By the summer of 1991, Phish had just finished a national tour that spanned nearly four months from the beginning of February to the end of May and had recorded A Picture of Nectar in Burlington. Throughout that time period, Dave "The Truth" Grippo and Russell Remington had been playing together around Burlington with acts including James Harvey and the Sneakers Jazz Band. A number of notable Phish shows in years past had featured Grippo and Remington together and separately as guest saxophonists. Among those pre-"Horn Tour" formative performances were shows at The Front in Burlington on 10/21/89 and 3/9/90.
That summer, the band decided to officially add a full horn section known as "The Giant Country Horns" for a mini-tour of the East and South spanning July 11 through July 27. Grippo and Remington were to play saxophone and a high-school friend of Page’s, Carl "Gears" Gerhard, was chosen as the group’s trumpet player. The band, with the newly-formed horn section, practiced 7 hours a day for weeks learning many Phish songs and jazz standards to perform on the tour. Dave Grippo recalls, "The most memorable part of the "Horn Tour" was forming the Giant Country Horns. I remember the practices at the band house in Winooski. There was sweat on the floor of that house. Specifically, I remember that learning Divided Sky was a real challenge. There was no written music and the nuances of the fugue were especially tough. Since there was no written score, I learned Mike’s bass part, Russell learned Trey’s guitar part and Carl played off Page’s keyboard part."
By the time the band played the first show of the tour at Burlington’s downtown Battery Park Summer Concert Series on July 11, the hours of practice had paid off. New cover tunes such as Touch Me and Moose the Mooche were unveiled and older Phish songs such as Gumbo, Magilla, Alumni Blues, Cavern, Mike’s Song, Suzy Greenberg, Divided Sky, Contact, David Bowie, The Landlady and Split Open and Melt reverberated with new vitality as the horns settled into the groove. Older Phish covers like Frankenstein, Take the A-Train and Donna Lee were also standards in the "Horn Tour" sets.

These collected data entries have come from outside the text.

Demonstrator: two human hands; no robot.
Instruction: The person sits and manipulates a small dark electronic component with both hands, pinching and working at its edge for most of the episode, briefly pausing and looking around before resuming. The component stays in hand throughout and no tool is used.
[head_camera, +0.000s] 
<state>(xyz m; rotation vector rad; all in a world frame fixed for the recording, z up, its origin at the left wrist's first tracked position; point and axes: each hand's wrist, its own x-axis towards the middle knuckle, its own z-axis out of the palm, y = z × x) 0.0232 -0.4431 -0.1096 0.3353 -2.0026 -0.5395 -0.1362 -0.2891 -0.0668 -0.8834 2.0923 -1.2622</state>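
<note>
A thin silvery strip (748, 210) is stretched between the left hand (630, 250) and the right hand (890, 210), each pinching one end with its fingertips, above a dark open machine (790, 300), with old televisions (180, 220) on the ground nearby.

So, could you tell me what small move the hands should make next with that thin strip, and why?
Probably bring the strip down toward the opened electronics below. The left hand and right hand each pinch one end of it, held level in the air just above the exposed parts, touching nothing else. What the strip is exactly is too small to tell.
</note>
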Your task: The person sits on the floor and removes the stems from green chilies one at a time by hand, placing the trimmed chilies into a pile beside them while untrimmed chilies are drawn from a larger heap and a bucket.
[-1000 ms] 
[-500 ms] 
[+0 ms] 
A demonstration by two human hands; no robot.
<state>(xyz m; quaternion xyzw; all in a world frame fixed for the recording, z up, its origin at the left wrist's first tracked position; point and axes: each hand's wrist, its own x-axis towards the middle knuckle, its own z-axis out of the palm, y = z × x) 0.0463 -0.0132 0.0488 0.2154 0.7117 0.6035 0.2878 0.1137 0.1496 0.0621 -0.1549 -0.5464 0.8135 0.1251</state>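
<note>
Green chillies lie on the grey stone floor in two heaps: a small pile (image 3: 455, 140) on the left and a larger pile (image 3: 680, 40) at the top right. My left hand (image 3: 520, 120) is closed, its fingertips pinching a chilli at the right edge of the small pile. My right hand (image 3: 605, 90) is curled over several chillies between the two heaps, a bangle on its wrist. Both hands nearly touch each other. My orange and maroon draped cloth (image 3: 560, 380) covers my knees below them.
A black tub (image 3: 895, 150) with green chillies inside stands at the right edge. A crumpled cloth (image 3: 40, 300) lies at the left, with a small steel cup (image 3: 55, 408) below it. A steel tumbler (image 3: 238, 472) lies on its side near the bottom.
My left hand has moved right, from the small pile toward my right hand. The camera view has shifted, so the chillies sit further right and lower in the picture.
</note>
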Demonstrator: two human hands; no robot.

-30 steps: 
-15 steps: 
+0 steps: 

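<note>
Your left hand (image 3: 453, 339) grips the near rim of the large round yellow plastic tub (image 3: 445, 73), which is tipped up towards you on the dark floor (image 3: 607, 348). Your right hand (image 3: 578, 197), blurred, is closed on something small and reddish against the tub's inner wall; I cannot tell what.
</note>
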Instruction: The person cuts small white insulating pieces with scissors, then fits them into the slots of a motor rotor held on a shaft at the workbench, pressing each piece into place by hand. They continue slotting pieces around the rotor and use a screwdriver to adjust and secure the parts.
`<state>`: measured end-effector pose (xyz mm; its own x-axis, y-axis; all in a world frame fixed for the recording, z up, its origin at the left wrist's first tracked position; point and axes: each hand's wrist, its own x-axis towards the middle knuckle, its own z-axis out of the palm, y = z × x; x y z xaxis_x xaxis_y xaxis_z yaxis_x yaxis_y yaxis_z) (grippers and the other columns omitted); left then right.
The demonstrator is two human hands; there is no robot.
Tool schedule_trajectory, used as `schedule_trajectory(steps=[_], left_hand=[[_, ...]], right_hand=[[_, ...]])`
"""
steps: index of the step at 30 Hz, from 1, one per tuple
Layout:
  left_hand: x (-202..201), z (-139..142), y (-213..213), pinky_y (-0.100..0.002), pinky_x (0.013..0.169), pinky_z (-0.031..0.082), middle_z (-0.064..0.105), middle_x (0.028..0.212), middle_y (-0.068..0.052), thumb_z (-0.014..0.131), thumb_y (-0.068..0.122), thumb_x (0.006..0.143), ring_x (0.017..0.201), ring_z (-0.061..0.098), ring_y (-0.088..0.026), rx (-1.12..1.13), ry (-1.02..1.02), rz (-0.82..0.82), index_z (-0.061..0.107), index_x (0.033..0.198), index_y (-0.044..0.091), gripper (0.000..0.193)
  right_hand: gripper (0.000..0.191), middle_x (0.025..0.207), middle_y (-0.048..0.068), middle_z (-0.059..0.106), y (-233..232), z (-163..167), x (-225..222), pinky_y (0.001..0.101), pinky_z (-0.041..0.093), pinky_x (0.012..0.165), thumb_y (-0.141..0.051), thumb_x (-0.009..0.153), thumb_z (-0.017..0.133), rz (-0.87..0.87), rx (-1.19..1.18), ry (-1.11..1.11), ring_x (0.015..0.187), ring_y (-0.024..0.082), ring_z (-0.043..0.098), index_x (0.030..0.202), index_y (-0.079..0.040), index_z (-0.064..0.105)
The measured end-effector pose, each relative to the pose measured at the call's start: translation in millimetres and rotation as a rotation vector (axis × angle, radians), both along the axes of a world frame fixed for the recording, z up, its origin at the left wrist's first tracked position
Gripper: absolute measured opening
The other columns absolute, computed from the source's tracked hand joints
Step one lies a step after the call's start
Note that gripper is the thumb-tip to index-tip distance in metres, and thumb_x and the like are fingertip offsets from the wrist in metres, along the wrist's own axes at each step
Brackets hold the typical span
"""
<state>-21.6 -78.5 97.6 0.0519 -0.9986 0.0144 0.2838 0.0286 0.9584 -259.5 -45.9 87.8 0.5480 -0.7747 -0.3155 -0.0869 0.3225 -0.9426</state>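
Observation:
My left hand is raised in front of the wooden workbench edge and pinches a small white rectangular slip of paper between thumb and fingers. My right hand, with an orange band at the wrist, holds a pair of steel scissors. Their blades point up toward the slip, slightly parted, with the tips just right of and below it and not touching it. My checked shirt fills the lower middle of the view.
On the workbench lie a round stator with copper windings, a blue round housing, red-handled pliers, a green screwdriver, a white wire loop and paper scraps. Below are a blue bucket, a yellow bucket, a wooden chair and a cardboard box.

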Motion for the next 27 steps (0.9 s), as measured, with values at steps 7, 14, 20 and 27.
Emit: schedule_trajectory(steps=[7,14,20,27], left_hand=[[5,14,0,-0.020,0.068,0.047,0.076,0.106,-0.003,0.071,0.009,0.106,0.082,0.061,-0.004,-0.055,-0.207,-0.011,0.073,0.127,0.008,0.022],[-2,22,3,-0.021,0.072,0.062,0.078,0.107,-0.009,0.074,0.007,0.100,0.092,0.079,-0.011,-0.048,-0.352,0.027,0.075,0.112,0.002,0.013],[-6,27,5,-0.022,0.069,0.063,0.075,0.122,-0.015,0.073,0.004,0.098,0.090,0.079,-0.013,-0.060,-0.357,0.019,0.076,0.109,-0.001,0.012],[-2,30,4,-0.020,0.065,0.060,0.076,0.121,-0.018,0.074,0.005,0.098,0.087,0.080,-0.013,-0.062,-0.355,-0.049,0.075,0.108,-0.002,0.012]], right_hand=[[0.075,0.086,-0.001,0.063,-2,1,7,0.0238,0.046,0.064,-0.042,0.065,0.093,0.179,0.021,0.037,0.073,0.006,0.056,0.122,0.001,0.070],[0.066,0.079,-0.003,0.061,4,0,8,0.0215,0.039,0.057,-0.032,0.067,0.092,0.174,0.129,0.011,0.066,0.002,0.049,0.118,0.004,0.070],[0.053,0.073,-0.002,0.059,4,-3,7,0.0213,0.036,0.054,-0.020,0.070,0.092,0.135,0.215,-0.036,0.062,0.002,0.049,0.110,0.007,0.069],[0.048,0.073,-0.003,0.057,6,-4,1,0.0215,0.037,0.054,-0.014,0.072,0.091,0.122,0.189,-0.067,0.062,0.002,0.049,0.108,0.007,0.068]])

As the "Horn Tour" continued, stops were made at a number of favorite indoor venues such as the Colonial Theatre in Keene, NH and The Academy in New York City (where Surrender to the Air played in April 1996 on the Academy’s final two nights). The Hampton Beach Casino Ballroom was the band’s first "casino" gig — and its last until their performance 5 years later at Las Vegas’ Aladdin Theatre. The tour progressed through the Northeast, hitting a number of beautiful outdoor venues such as Vermont’s Townshend Family Park (the band’s third and final performance there) and the tour’s only two-night stand at the Arrowhead Ranch in Parksville, NY on July 20 and 21. According to Grippo, "I recall Parksville and Atlanta as being especially good shows. At the Variety Playhouse in Atlanta I got my first opportunity to meet and sit in with Col. Bruce Hampton and the Aquarium Rescue Unit. I even got to trade mouthpiece solos with the Colonel!"
The July, 1991 stint found the band travelling in two vans and as the the tour progressed toward the South, the summer heat really kicked in. Grippo described the 100 degree plus summer heatwave "outside and inside Fish’s caravan, which overheated whenever the air conditioning was turned on." He continued, "The Giant Country Horns really bonded while riding through the country without air conditioning. We (the horn players) always rode in Fishman’s Caravan and to keep it from overheating we drove with the heat on. That experience really tightened the core of the horn section. Somewhere around the Carolinas, Russell finally abandoned ship and went into the air conditioned van." he laughs. The heat was a predominant factor in the later part of the tour. Grippo described having the horn players’ dyed pink tuxedo jackets bleed through their clothes onto their skin. "I remember seeing Russell or Carl’s skin turn pink in North Carolina."